**What the task requires:** For the material that follows, return exactly the lines from the one with "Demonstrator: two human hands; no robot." through the one with "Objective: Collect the", both ends included.
-*-
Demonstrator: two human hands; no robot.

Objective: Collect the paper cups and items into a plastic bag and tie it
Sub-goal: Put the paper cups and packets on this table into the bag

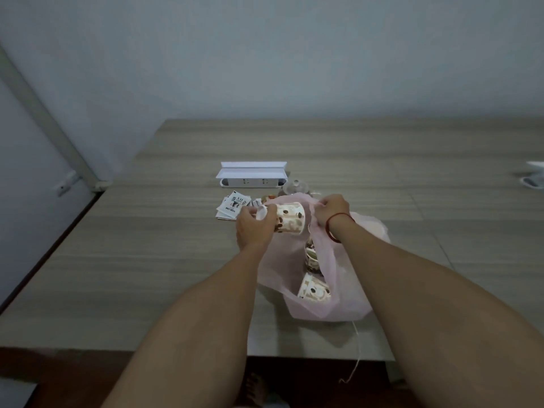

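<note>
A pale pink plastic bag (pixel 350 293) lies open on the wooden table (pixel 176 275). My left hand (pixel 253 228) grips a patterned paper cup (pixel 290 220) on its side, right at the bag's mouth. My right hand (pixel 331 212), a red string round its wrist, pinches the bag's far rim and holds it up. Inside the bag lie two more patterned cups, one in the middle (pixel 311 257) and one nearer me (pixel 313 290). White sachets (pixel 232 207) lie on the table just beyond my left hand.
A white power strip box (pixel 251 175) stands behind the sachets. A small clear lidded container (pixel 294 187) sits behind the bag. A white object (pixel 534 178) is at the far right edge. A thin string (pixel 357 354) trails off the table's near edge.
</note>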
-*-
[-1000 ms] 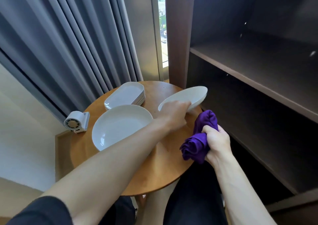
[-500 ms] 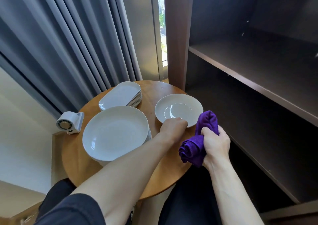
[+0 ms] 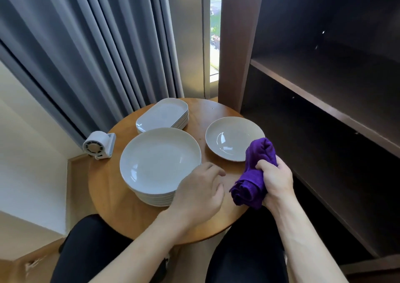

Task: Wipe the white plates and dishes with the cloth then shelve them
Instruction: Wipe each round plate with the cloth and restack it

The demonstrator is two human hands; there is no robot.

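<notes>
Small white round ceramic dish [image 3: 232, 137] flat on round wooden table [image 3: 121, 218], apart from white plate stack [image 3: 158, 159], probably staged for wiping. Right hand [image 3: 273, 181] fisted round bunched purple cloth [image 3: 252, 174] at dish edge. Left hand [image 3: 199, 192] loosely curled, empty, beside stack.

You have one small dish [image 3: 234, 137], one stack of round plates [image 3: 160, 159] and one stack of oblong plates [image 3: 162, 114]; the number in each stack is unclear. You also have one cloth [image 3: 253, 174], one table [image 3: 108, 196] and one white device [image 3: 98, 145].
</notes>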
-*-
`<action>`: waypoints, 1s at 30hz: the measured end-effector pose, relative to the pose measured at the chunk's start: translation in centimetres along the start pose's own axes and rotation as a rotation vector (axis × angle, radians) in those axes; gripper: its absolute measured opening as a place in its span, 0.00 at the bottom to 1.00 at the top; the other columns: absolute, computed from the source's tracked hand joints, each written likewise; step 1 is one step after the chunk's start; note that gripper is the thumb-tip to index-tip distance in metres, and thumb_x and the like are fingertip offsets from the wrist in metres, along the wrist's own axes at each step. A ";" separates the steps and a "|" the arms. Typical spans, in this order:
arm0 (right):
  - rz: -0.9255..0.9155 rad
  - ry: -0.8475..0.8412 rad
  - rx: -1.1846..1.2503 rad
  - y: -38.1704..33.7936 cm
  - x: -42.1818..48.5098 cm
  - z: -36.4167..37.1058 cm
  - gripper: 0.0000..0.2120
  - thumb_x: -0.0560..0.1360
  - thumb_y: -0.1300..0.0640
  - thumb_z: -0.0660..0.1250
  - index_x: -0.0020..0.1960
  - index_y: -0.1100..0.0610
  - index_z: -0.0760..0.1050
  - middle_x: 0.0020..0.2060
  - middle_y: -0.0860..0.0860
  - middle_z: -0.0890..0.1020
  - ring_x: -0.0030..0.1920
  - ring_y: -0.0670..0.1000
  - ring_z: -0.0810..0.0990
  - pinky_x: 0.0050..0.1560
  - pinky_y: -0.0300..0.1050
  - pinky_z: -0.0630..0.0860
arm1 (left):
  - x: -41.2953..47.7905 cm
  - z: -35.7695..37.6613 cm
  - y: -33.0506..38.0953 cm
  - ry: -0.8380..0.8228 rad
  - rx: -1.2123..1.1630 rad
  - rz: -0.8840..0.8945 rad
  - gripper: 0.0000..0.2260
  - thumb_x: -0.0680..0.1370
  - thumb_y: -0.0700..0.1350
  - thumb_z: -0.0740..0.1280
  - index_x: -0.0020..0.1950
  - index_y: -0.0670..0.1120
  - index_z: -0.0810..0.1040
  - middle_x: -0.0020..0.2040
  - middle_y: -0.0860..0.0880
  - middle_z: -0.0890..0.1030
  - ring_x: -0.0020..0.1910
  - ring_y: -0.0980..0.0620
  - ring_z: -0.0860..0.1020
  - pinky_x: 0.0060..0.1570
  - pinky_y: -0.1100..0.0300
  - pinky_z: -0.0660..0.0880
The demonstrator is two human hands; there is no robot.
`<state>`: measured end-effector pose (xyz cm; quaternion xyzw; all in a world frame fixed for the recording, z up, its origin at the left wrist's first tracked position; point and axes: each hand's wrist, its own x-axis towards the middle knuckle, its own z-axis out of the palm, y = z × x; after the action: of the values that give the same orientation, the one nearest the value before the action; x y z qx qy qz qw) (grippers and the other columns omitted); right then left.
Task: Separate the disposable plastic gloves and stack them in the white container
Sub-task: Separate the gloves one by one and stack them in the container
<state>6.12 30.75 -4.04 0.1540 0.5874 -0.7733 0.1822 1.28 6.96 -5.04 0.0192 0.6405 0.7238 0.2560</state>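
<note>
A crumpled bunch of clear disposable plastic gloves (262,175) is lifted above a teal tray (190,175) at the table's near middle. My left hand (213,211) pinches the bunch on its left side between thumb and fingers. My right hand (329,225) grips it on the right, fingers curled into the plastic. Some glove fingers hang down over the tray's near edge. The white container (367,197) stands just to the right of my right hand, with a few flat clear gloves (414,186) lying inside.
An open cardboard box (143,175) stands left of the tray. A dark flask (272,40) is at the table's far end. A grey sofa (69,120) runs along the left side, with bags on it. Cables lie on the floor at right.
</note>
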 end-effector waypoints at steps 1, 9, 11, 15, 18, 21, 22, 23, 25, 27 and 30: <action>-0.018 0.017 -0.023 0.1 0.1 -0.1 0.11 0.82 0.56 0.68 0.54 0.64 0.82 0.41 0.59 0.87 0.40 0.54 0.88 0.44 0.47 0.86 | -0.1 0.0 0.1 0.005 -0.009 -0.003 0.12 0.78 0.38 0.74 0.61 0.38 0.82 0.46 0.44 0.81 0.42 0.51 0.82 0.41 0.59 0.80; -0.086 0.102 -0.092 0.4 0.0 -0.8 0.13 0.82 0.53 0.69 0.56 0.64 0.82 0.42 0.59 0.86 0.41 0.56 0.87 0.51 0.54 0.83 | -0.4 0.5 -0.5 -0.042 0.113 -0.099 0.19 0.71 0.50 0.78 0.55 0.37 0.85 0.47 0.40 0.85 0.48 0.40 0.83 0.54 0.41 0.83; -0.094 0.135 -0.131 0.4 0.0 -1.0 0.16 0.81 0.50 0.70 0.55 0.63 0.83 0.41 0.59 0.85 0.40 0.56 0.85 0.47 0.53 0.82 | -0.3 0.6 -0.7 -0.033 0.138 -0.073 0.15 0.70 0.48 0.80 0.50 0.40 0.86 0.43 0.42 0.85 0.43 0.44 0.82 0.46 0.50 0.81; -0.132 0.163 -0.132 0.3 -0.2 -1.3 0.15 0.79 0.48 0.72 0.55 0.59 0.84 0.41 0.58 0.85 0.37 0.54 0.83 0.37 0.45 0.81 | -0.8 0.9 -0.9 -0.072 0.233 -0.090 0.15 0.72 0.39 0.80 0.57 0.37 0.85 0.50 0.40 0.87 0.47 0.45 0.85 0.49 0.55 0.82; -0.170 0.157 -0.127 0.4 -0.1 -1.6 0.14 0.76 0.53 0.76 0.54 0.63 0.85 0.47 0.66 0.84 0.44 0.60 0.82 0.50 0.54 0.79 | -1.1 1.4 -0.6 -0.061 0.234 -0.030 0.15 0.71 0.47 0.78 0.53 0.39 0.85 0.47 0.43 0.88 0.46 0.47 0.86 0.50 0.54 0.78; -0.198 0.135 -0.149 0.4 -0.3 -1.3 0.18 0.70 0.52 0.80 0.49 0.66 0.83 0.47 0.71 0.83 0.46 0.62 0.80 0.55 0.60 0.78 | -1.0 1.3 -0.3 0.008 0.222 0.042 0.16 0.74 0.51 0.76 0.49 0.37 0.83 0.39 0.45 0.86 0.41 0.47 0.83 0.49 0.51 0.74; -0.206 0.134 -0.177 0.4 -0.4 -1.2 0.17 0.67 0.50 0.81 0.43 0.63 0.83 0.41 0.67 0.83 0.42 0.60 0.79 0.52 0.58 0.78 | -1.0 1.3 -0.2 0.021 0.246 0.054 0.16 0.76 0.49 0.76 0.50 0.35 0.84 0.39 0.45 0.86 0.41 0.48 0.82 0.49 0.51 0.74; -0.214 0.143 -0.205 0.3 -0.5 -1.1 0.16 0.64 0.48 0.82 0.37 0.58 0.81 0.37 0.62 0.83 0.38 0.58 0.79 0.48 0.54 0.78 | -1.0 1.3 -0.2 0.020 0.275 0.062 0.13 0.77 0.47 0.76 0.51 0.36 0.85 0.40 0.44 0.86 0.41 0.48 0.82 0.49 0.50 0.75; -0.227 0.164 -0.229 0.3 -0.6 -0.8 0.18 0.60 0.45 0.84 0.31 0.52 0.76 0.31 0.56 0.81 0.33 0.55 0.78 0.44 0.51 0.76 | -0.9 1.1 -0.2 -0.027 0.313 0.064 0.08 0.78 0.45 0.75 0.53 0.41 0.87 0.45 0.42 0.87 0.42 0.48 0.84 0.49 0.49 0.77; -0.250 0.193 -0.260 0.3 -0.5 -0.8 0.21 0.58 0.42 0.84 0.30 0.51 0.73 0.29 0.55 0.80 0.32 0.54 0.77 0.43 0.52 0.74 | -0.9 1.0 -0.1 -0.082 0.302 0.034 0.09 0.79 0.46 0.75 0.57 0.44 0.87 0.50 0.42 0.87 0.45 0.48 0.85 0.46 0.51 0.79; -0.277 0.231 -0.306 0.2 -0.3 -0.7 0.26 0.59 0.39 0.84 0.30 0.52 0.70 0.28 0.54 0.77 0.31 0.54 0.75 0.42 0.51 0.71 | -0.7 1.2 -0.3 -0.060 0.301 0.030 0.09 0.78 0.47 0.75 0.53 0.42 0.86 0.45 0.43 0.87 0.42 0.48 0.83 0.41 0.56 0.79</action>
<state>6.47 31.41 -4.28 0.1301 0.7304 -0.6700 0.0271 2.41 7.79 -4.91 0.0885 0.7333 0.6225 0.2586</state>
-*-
**Response for this exercise:**
Demonstrator: two human hands; no robot.

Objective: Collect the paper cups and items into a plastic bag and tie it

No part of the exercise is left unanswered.